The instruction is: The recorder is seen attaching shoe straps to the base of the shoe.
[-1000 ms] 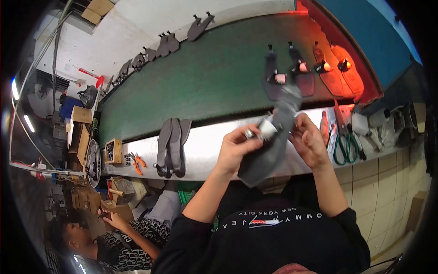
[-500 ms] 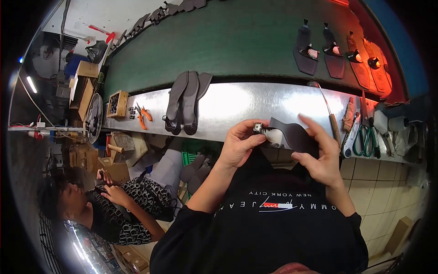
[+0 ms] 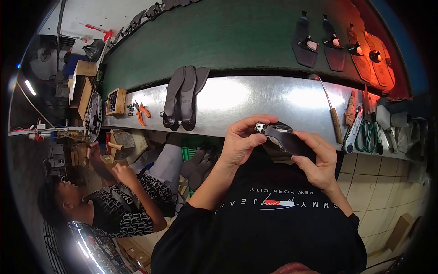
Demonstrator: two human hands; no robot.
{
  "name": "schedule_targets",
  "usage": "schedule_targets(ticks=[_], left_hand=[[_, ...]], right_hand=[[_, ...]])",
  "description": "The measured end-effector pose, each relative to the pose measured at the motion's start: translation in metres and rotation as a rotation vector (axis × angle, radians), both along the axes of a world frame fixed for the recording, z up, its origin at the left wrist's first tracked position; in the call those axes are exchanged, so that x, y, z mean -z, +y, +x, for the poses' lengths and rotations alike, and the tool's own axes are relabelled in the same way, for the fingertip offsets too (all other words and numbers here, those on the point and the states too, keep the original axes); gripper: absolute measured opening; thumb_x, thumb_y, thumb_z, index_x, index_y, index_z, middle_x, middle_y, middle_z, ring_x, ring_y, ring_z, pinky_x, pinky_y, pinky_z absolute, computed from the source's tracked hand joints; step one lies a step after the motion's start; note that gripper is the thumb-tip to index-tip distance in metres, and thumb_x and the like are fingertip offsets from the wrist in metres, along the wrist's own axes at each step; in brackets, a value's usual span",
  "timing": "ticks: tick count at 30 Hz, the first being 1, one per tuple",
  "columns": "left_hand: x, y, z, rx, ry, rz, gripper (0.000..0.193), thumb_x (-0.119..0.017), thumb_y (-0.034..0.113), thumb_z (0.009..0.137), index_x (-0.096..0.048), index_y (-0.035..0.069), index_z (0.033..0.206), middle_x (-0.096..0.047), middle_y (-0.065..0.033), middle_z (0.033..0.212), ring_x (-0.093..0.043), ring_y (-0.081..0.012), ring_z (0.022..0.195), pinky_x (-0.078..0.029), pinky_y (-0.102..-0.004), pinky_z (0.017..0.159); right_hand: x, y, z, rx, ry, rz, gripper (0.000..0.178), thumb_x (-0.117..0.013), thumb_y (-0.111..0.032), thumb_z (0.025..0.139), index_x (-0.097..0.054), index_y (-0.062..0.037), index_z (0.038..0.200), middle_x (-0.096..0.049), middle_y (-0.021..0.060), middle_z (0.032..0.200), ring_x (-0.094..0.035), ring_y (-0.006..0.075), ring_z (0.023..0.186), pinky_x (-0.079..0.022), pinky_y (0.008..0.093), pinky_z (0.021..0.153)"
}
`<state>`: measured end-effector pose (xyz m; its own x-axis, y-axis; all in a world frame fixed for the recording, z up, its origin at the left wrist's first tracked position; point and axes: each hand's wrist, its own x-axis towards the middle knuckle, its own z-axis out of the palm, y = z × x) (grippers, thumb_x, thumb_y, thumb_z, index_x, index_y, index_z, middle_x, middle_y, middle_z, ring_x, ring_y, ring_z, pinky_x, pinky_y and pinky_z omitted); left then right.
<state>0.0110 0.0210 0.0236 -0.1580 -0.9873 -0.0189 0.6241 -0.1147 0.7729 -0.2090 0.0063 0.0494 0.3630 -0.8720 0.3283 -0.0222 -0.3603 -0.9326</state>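
In front of my chest I hold a dark brown sandal [image 3: 292, 140] between both hands. My left hand [image 3: 244, 140] pinches its strap end, where a small shiny silver ornament [image 3: 260, 127] shows between thumb and fingers. A glossy dark strap arches beside the ornament. On the sole's other end, my right hand [image 3: 318, 160] closes with thumb and fingertips; the palm side hides part of the sole. Several matching dark soles [image 3: 187, 96] lie together on the metal bench ledge [image 3: 237, 98], to the left of my hands.
Orange-handled pliers [image 3: 141, 113] and a wooden box [image 3: 116, 101] of small parts sit left. An awl [image 3: 335, 118], green-handled scissors [image 3: 366, 137] and a cutter [image 3: 353, 132] lie right. Sandals [image 3: 306, 45] rest on the green belt [image 3: 219, 41]. A co-worker [image 3: 123, 196] sits at lower left.
The sandal's sole has tipped down flatter against the strap, and my right fingers have closed onto it. The co-worker's hands have moved apart, one raised. The view has shifted slightly.
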Motion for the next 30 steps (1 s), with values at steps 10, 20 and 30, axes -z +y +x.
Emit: schedule_targets(ticks=[10,20,30], left_hand=[[0.000,-0.001,-0.002,-0.009,-0.028,-0.048,0.032,-0.068,-0.005,0.076,-0.064,-0.001,0.107,-0.060,-0.0174,0.119,-0.059,-0.0214,0.108,-0.050,-0.0327,0.092],[-0.001,-0.001,0.000,-0.010,-0.081,-0.030,0.034,-0.068,-0.008,0.074,-0.065,-0.002,0.107,-0.061,-0.0173,0.118,-0.061,-0.0210,0.105,-0.050,-0.0314,0.091],[-0.003,0.001,0.001,-0.049,-0.273,-0.133,0.036,-0.066,-0.009,0.074,-0.065,-0.003,0.110,-0.061,-0.0179,0.119,-0.060,-0.0221,0.106,-0.050,-0.0293,0.088]], right_hand=[[0.004,0.000,0.000,-0.014,-0.009,0.011,0.045,-0.070,0.001,0.068,-0.064,-0.0007,0.112,-0.067,0.0134,0.094,-0.063,0.0217,0.081,-0.048,0.0286,0.074],[0.003,-0.001,-0.001,-0.020,0.006,0.003,0.045,-0.070,0.002,0.067,-0.064,-0.0015,0.112,-0.067,0.0125,0.092,-0.063,0.0209,0.080,-0.048,0.0279,0.073],[-0.011,-0.005,-0.002,-0.018,0.158,-0.106,0.046,-0.071,0.001,0.066,-0.065,-0.0026,0.111,-0.064,0.0118,0.084,-0.062,0.0233,0.072,-0.048,0.0303,0.066]])
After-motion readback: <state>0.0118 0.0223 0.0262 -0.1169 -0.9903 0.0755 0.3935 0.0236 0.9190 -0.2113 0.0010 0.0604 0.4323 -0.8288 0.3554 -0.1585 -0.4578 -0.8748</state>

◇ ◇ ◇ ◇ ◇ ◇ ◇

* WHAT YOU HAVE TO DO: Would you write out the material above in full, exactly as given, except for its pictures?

* SOLUTION:
The instruction is: The recorder is seen attaching shoe straps to the base of the shoe.
[-1000 ms] 
[-500 ms] 
[+0 ms] 
Demonstrator: two human hands; no robot.
{
  "name": "schedule_targets",
  "usage": "schedule_targets(ticks=[_], left_hand=[[_, ...]], right_hand=[[_, ...]])",
  "description": "The measured end-effector pose, each relative to the pose measured at the motion's start: translation in metres and rotation as a rotation vector (axis × angle, radians), both along the axes of a world frame fixed for the recording, z up, its origin at the left wrist's first tracked position; in the call those axes are exchanged, so that x, y, z mean -z, +y, +x, for the poses' lengths and rotations alike, and the tool's own axes are relabelled in the same way, for the fingertip offsets too (all other words and numbers here, those on the point and the states too, keep the original axes); gripper: absolute measured opening; thumb_x, thumb_y, thumb_z, index_x, index_y, index_z, middle_x, middle_y, middle_z, ring_x, ring_y, ring_z, pinky_x, pinky_y, pinky_z absolute, computed from the source's tracked hand joints; step one lies a step after the motion's start; note that gripper is the thumb-tip to index-tip distance in metres, and thumb_x and the like are fingertip offsets from the wrist in metres, along the wrist's own axes at each step; in brackets, a value's usual span",
  "timing": "ticks: tick count at 30 Hz, the first being 1, one per tuple",
  "columns": "left_hand: x, y, z, rx, ry, rz, gripper (0.000..0.193), thumb_x (-0.119..0.017), thumb_y (-0.034..0.113), thumb_z (0.009..0.137), index_x (-0.096..0.048), index_y (-0.035..0.069), index_z (0.033..0.206), middle_x (-0.096..0.047), middle_y (-0.065..0.033), middle_z (0.033..0.212), ring_x (-0.093..0.043), ring_y (-0.081..0.012), ring_z (0.022..0.195), pinky_x (-0.078..0.029), pinky_y (-0.102..-0.004), pinky_z (0.017..0.159); right_hand: x, y, z, rx, ry, rz, gripper (0.000..0.178), thumb_x (-0.117..0.013), thumb_y (-0.111..0.032), thumb_z (0.025..0.139), index_x (-0.097..0.054), index_y (-0.062..0.037), index_z (0.038..0.200), middle_x (-0.096..0.049), middle_y (-0.021..0.060), middle_z (0.032..0.200), ring_x (-0.094..0.035), ring_y (-0.006..0.075), ring_z (0.023..0.186), pinky_x (-0.079..0.022), pinky_y (0.008..0.093), pinky_z (0.021..0.153)"
}
`<state>`: measured end-effector pose (xyz m; its own x-axis, y-axis; all in a world frame fixed for the recording, z up, its origin at the left wrist's first tracked position; point and axes: each hand's wrist, its own x-axis towards the middle knuckle, its own z-axis out of the palm, y = z × x) (grippers, thumb_x, thumb_y, thumb_z, index_x, index_y, index_z, middle_x, middle_y, middle_z, ring_x, ring_y, ring_z, pinky_x, pinky_y and pinky_z omitted); left then right.
<state>0.0110 0.0210 0.0236 -0.1580 -0.9873 -0.0189 0.6241 -0.1147 0.7729 -0.2090 0.0063 0.0494 0.3630 -0.8720 0.3283 -0.0222 -0.3603 -0.9326</state>
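In front of my chest I hold a dark brown sandal [image 3: 292, 140] between both hands. My left hand [image 3: 244, 140] pinches its strap end, where a small shiny silver ornament [image 3: 260, 127] shows between thumb and fingers. A glossy dark strap arches beside the ornament. On the sole's other end, my right hand [image 3: 318, 160] closes with thumb and fingertips; the palm side hides part of the sole. Several matching dark soles [image 3: 187, 96] lie together on the metal bench ledge [image 3: 237, 98], to the left of my hands.
Orange-handled pliers [image 3: 141, 113] and a wooden box [image 3: 116, 101] of small parts sit left. An awl [image 3: 335, 118], green-handled scissors [image 3: 366, 137] and a cutter [image 3: 353, 132] lie right. Sandals [image 3: 306, 45] rest on the green belt [image 3: 219, 41]. A co-worker [image 3: 123, 196] sits at lower left.
The sandal's sole has tipped down flatter against the strap, and my right fingers have closed onto it. The co-worker's hands have moved apart, one raised. The view has shifted slightly.
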Motion for the next 30 steps (1 s), with values at steps 10, 20 and 30, axes -z +y +x.
Emit: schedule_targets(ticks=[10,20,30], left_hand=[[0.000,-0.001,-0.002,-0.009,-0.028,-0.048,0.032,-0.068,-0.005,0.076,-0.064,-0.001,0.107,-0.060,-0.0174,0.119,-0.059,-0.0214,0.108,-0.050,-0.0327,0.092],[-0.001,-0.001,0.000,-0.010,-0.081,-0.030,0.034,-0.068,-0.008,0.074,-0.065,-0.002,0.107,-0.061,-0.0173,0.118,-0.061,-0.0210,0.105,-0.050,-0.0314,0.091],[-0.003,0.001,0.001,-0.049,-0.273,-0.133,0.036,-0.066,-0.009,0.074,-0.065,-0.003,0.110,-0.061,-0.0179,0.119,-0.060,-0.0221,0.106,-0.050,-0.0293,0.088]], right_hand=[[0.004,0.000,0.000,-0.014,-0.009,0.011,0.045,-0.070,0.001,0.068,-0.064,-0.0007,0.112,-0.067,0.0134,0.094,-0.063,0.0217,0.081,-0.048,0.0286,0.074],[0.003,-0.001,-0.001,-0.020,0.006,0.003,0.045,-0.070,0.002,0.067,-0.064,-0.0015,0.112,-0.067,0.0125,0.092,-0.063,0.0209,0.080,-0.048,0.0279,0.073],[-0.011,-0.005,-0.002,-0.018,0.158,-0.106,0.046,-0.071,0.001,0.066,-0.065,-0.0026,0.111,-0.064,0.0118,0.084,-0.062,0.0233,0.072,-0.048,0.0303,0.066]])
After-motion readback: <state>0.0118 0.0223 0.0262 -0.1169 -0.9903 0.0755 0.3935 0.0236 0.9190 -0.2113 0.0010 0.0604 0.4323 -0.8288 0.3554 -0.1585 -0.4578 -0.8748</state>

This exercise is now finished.